(Task brief):
Go through the listing below and return every line exactly.

(Information provided):

━━━━━━

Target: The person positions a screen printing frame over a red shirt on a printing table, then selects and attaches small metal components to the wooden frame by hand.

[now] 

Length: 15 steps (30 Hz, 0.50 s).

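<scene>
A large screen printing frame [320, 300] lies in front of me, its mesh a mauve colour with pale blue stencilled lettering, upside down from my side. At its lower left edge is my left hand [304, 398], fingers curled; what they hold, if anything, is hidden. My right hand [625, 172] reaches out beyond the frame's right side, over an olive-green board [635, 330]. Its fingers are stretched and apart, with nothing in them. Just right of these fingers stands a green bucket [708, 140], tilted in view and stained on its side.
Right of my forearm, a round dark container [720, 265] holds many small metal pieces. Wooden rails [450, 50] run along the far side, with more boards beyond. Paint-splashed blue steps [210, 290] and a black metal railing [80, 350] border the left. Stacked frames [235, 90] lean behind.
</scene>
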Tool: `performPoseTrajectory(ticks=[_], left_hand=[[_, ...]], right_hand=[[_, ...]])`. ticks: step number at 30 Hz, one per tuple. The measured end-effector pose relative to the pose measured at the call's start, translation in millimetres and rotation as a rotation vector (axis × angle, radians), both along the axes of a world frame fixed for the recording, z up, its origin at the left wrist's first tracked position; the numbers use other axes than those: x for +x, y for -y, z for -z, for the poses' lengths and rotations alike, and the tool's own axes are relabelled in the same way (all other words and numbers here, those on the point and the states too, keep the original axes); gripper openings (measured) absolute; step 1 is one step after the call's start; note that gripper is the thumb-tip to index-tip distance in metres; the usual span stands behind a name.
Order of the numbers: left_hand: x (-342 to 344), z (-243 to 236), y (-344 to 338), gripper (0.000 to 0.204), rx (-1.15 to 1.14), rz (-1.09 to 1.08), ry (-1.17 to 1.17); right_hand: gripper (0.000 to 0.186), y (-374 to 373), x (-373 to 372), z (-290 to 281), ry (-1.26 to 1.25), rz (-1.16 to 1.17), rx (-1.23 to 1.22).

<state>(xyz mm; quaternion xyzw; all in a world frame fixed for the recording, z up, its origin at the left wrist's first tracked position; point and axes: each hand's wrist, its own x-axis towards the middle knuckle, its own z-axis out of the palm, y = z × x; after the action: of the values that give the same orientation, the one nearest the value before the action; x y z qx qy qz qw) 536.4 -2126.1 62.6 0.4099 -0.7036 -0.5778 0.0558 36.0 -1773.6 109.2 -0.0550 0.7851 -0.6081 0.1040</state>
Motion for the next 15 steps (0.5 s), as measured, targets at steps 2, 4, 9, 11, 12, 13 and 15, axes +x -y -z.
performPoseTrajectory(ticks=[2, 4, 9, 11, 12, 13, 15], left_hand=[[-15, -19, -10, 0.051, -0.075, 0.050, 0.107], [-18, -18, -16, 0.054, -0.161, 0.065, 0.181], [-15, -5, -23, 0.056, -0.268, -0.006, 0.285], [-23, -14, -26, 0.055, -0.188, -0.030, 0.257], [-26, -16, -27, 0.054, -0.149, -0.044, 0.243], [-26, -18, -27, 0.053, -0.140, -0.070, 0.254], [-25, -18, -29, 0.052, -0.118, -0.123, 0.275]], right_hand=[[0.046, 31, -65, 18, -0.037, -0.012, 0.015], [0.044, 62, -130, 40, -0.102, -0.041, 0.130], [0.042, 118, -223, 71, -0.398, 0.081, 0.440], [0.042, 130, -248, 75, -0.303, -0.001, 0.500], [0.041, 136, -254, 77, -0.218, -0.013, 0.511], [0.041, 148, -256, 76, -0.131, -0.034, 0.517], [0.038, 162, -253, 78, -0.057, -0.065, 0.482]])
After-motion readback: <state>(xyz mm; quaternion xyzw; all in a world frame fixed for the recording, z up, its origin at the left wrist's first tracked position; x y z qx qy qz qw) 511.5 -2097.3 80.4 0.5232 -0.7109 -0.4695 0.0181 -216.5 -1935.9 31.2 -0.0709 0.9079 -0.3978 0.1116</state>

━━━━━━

(Solution):
Target: The person positions a screen printing frame over a red shirt on a printing table, then selects and attaches small metal components to the wooden frame by hand.

[now] 

Length: 15 steps (30 Hz, 0.50 s).

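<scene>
A large screen printing frame [320, 300] lies in front of me, its mesh a mauve colour with pale blue stencilled lettering, upside down from my side. At its lower left edge is my left hand [304, 398], fingers curled; what they hold, if anything, is hidden. My right hand [625, 172] reaches out beyond the frame's right side, over an olive-green board [635, 330]. Its fingers are stretched and apart, with nothing in them. Just right of these fingers stands a green bucket [708, 140], tilted in view and stained on its side.
Right of my forearm, a round dark container [720, 265] holds many small metal pieces. Wooden rails [450, 50] run along the far side, with more boards beyond. Paint-splashed blue steps [210, 290] and a black metal railing [80, 350] border the left. Stacked frames [235, 90] lean behind.
</scene>
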Tool: `performPoseTrajectory(ticks=[_], left_hand=[[_, ...]], right_hand=[[_, ...]])`. ticks: step number at 30 Hz, one per tuple. The measured end-effector pose relative to the pose measured at the call's start, translation in millimetres and rotation as a rotation vector (axis × angle, radians), both along the axes of a world frame fixed for the recording, z up, its origin at the left wrist's first tracked position; the numbers use other axes than those: x for +x, y for -y, z for -z, for the poses' lengths and rotations alike, and the tool's own axes are relabelled in the same way (all other words and numbers here, those on the point and the states too, keep the original axes); gripper openings (measured) absolute; step 1 is one step after the call's start; note that gripper is the thumb-tip to index-tip distance in metres; the usual span stands behind a name.
Order of the numbers: left_hand: x (-342 to 344), z (-243 to 236), y (-344 to 338), gripper (0.000 to 0.204), rx (-1.15 to 1.14), rz (-1.09 to 1.08), ry (-1.17 to 1.17); right_hand: gripper (0.000 to 0.186), y (-374 to 373), x (-373 to 372), z (-290 to 281), ry (-1.26 to 1.25), rz (-1.16 to 1.17), rx (-1.23 to 1.22).

<state>(xyz mm; quaternion xyzw; all in a world frame fixed for the recording, z up, its origin at the left wrist's first tracked position; point and axes: each hand's wrist, its own x-axis towards the middle knuckle, its own z-axis out of the palm, y = z × x; after the action: of the values that give the same orientation, the one nearest the value before the action; x y z qx qy qz qw) 536.4 -2126.1 62.6 0.4099 -0.7036 -0.5778 0.0558 36.0 -1773.6 109.2 -0.0550 0.7851 -0.6081 0.1040</state>
Motion for the next 15 steps (0.5 s), as measured, targets at steps 2, 4, 9, 11, 12, 13 and 15, axes +x -y -z.
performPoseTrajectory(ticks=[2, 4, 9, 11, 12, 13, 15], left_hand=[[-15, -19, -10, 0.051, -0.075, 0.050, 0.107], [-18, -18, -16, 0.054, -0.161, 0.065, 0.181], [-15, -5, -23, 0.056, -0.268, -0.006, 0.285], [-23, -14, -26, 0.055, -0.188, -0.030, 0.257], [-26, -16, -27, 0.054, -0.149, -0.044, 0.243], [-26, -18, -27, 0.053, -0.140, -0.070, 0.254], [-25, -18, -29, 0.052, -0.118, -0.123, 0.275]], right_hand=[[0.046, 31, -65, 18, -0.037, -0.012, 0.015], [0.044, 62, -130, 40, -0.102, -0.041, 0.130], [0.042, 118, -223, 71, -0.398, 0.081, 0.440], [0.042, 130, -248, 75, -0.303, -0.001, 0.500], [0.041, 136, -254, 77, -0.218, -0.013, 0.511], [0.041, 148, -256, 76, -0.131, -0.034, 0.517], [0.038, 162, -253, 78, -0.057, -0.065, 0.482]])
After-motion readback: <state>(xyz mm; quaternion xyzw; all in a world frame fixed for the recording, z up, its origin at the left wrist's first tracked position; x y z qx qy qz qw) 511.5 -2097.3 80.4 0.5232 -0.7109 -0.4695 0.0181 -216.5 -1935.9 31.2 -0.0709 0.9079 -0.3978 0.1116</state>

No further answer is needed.